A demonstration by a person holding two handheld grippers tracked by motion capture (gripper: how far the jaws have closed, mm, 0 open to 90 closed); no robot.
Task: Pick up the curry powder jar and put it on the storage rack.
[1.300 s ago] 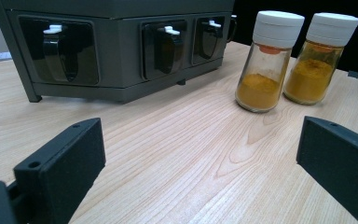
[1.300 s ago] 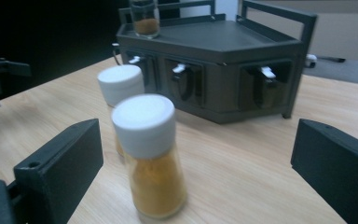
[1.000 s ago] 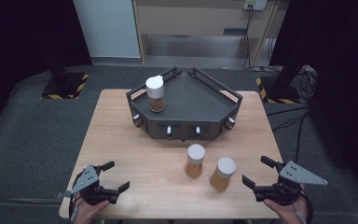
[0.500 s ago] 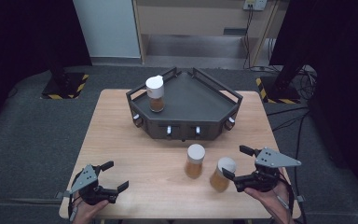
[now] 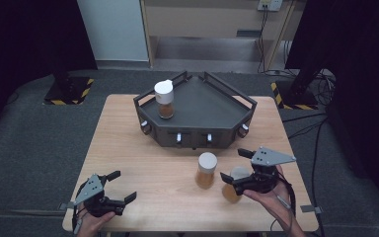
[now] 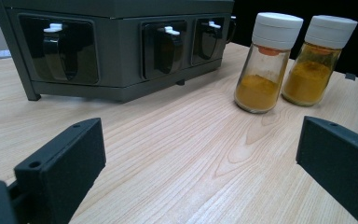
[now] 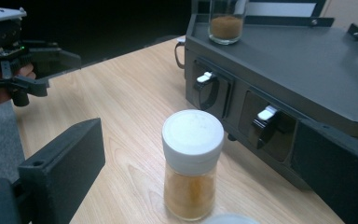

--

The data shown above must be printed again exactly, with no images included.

A demonstration by a person holding two handheld grippers tracked by motion capture (gripper: how far the jaws have closed, mm, 0 open to 90 closed); no robot.
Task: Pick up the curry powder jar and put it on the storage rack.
[1.300 s ago] 
[1.300 s ago] 
[1.000 s ago] 
[0.500 s ago] 
[now] 
[now] 
[now] 

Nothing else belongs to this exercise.